Without the pictures, copy all of the data exactly.
----------
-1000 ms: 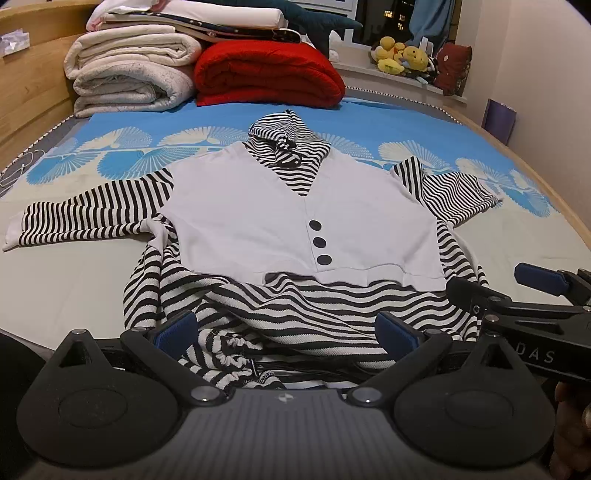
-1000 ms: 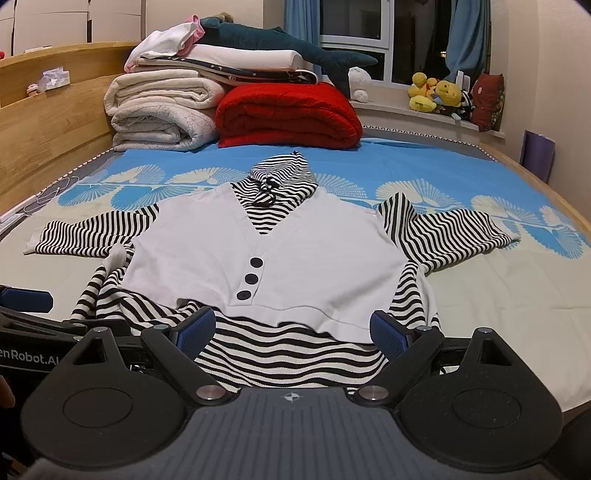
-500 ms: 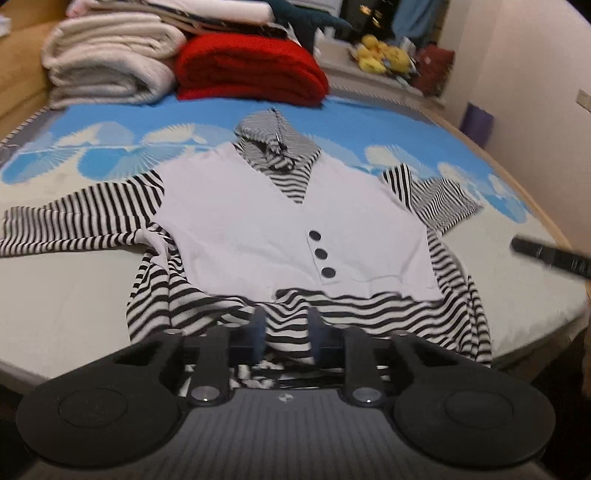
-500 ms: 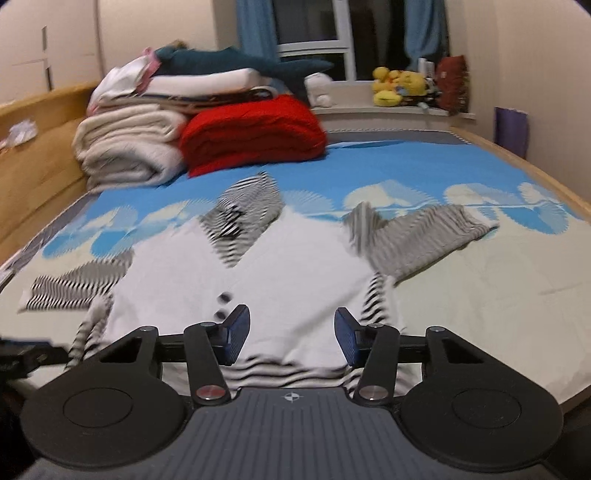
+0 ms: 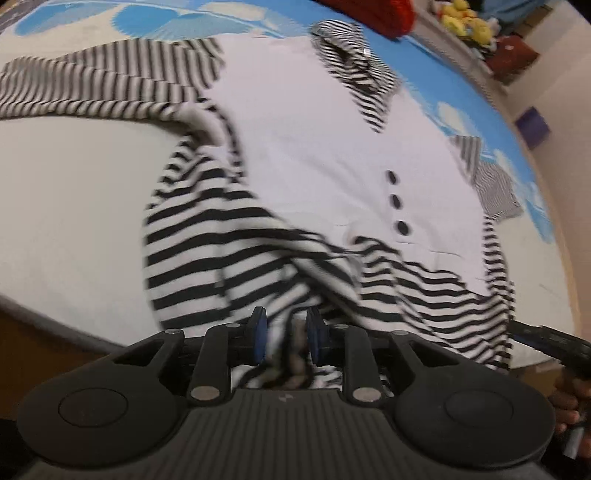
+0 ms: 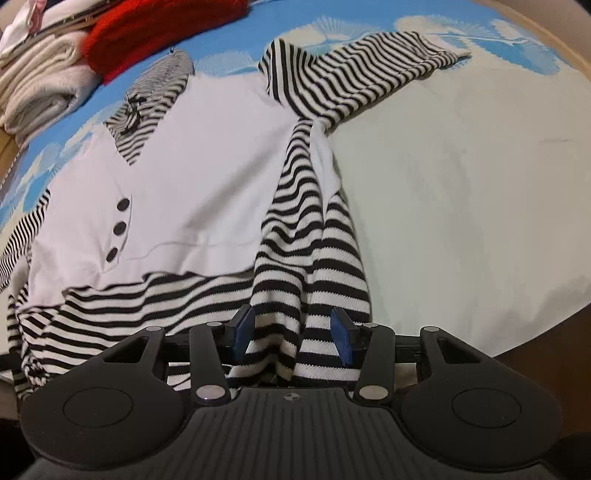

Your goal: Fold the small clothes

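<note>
A small hooded top, white front with three black buttons, black-and-white striped sleeves, hood and hem, lies face up on the bed; it also shows in the right wrist view. My left gripper is shut on the bunched striped hem at the lower left corner. My right gripper straddles the striped hem at the lower right corner; its blue pads stand partly closed with cloth between them, a gap still showing beside the cloth. The right gripper's tip shows at the left view's right edge.
The bed sheet is cream near me and blue with fan prints farther back. Folded red and white blankets are stacked at the headboard end. Plush toys sit on the sill. The bed's near edge lies just under both grippers.
Both grippers dropped down to the hem's corners and narrowed from wide open. The left closed onto the striped hem; the right moved over the right corner with cloth between its pads.
</note>
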Motion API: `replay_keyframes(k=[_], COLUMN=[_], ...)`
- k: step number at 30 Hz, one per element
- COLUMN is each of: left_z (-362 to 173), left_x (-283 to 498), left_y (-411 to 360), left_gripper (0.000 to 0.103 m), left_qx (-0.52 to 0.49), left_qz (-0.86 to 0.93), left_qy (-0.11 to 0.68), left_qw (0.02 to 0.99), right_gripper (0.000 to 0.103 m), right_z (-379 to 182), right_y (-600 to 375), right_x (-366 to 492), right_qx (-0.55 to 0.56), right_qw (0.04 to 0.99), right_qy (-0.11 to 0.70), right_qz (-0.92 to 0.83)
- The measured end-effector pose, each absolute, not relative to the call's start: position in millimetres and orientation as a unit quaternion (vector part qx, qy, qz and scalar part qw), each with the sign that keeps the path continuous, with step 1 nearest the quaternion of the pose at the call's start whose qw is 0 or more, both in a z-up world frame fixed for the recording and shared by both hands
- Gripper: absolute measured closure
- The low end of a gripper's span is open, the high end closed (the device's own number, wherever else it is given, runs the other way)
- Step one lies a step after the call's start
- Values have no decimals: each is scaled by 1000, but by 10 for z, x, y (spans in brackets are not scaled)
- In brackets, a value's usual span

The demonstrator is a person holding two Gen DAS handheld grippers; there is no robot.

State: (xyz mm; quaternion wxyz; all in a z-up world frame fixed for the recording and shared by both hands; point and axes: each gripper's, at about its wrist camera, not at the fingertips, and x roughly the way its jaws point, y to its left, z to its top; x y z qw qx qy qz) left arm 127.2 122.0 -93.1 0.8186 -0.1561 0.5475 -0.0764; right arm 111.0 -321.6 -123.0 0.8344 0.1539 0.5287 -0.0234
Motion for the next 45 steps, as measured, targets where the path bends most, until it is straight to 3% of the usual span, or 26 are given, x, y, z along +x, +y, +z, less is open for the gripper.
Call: replay_keyframes(k=[3,8,9,10,12,17,22,27,29,31,33,34,38,43,44,45], left_z=[-1016,-1119,-1115,-1098,-1026,-671,-816,-901,-798,-729,-718,-756,-1002,-1169,-1188,-1221], left_x=[1319,1358,1354,1334,1284,981,917,940,968,1019,1069,1106,1222,1333,1345,1350], left_y=[1138,1082,1076,1065,1058,1261,1308,1218,1274,1381,1479,1514,1579,1582,1582,1576], left_gripper=[65,64,69,87,102,102,102,101,91,55,46,46,44,44,46,68], left_qx=[-146,-136,-131,-121,-99,-118,-85,-45,-83,-126,-149,-156,-178,-169,-165,-156], left_qz=[-78,-73,-75,-77,-78,-96,-77,-60,-55,-46,-14,4,41,69,69,67], left_qy=[561,578,579,582,582,550,605,621,595,568,547,544,553,563,564,574], left_qw=[811,802,801,800,803,821,788,780,797,812,824,824,813,806,806,801], right_gripper=[55,55,55,55,55,55,58,80,87,87,86,84,57,54,54,54], right_z=[-1265,-1339,-1347,-1353,-1358,-1318,-1339,-1336,-1314,-1296,-1267,-1245,-1221,-1311,-1330,-1349], right_y=[-3132,-3072,-3065,-3060,-3053,-3075,-3071,-3108,-3143,-3196,-3248,-3273,-3342,-3373,-3382,-3384], right_x=[1128,1152,1155,1156,1154,1141,1130,1090,1068,1050,1042,1039,1043,1081,1087,1096], right_qx=[144,118,116,115,113,121,110,113,115,139,168,178,181,175,172,171], right_qw=[838,839,839,840,840,840,837,839,840,839,839,841,846,838,837,835], right_qy=[526,531,531,531,531,530,536,532,528,524,516,509,496,510,512,516], right_qz=[-9,-6,-6,-7,-8,-13,-24,-34,-45,-42,-35,-39,-77,-87,-88,-88])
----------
▶ ANSWER SECTION
-1000 ms: 
-1000 ms: 
-500 ms: 
-500 ms: 
+0 ms: 
+0 ms: 

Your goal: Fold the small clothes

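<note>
A small hooded top, white front with three black buttons, black-and-white striped sleeves, hood and hem, lies face up on the bed; it also shows in the right wrist view. My left gripper is shut on the bunched striped hem at the lower left corner. My right gripper straddles the striped hem at the lower right corner; its blue pads stand partly closed with cloth between them, a gap still showing beside the cloth. The right gripper's tip shows at the left view's right edge.
The bed sheet is cream near me and blue with fan prints farther back. Folded red and white blankets are stacked at the headboard end. Plush toys sit on the sill. The bed's near edge lies just under both grippers.
Both grippers dropped down to the hem's corners and narrowed from wide open. The left closed onto the striped hem; the right moved over the right corner with cloth between its pads.
</note>
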Motion API: `replay_keyframes(k=[_], COLUMN=[_], ...)`
- k: step number at 30 Hz, one per element
- COLUMN is each of: left_z (-362 to 173), left_x (-283 to 498), left_y (-411 to 360), left_gripper (0.000 to 0.103 m), left_qx (-0.52 to 0.49), left_qz (-0.86 to 0.93), left_qy (-0.11 to 0.68), left_qw (0.02 to 0.99), right_gripper (0.000 to 0.103 m), right_z (-379 to 182), right_y (-600 to 375), right_x (-366 to 492), right_qx (-0.55 to 0.56), right_qw (0.04 to 0.99), right_qy (-0.11 to 0.70), right_qz (-0.92 to 0.83)
- The measured end-effector pose, each absolute, not relative to the call's start: position in millimetres and orientation as a unit quaternion (vector part qx, qy, qz and scalar part qw), each with the sign that keeps the path continuous, with step 1 nearest the quaternion of the pose at the call's start whose qw is 0 or more, both in a z-up world frame fixed for the recording and shared by both hands
- Gripper: absolute measured closure
- The low end of a gripper's span is open, the high end closed (the device's own number, wherever else it is given, runs the other way)
- Step one lies a step after the call's start
- Values have no decimals: each is scaled by 1000, but by 10 for z, x, y (spans in brackets are not scaled)
- In brackets, a value's usual span

The demonstrator is a person holding two Gen DAS handheld grippers; there is no robot.

State: (xyz mm; quaternion wxyz; all in a z-up world frame fixed for the recording and shared by both hands; point and axes: each gripper's, at about its wrist camera, not at the fingertips, and x roughly the way its jaws point, y to its left, z to its top; x y z qw qx qy qz) left arm 127.2 122.0 -93.1 0.8186 -0.1561 0.5475 -0.0764; right arm 111.0 -321.6 -123.0 0.8344 0.1539 0.5287 -0.0234
Motion for the next 45 steps, as measured, targets where the path bends most, until it is straight to 3% of the usual span, or 26 are given, x, y, z along +x, +y, +z, less is open for the gripper.
Call: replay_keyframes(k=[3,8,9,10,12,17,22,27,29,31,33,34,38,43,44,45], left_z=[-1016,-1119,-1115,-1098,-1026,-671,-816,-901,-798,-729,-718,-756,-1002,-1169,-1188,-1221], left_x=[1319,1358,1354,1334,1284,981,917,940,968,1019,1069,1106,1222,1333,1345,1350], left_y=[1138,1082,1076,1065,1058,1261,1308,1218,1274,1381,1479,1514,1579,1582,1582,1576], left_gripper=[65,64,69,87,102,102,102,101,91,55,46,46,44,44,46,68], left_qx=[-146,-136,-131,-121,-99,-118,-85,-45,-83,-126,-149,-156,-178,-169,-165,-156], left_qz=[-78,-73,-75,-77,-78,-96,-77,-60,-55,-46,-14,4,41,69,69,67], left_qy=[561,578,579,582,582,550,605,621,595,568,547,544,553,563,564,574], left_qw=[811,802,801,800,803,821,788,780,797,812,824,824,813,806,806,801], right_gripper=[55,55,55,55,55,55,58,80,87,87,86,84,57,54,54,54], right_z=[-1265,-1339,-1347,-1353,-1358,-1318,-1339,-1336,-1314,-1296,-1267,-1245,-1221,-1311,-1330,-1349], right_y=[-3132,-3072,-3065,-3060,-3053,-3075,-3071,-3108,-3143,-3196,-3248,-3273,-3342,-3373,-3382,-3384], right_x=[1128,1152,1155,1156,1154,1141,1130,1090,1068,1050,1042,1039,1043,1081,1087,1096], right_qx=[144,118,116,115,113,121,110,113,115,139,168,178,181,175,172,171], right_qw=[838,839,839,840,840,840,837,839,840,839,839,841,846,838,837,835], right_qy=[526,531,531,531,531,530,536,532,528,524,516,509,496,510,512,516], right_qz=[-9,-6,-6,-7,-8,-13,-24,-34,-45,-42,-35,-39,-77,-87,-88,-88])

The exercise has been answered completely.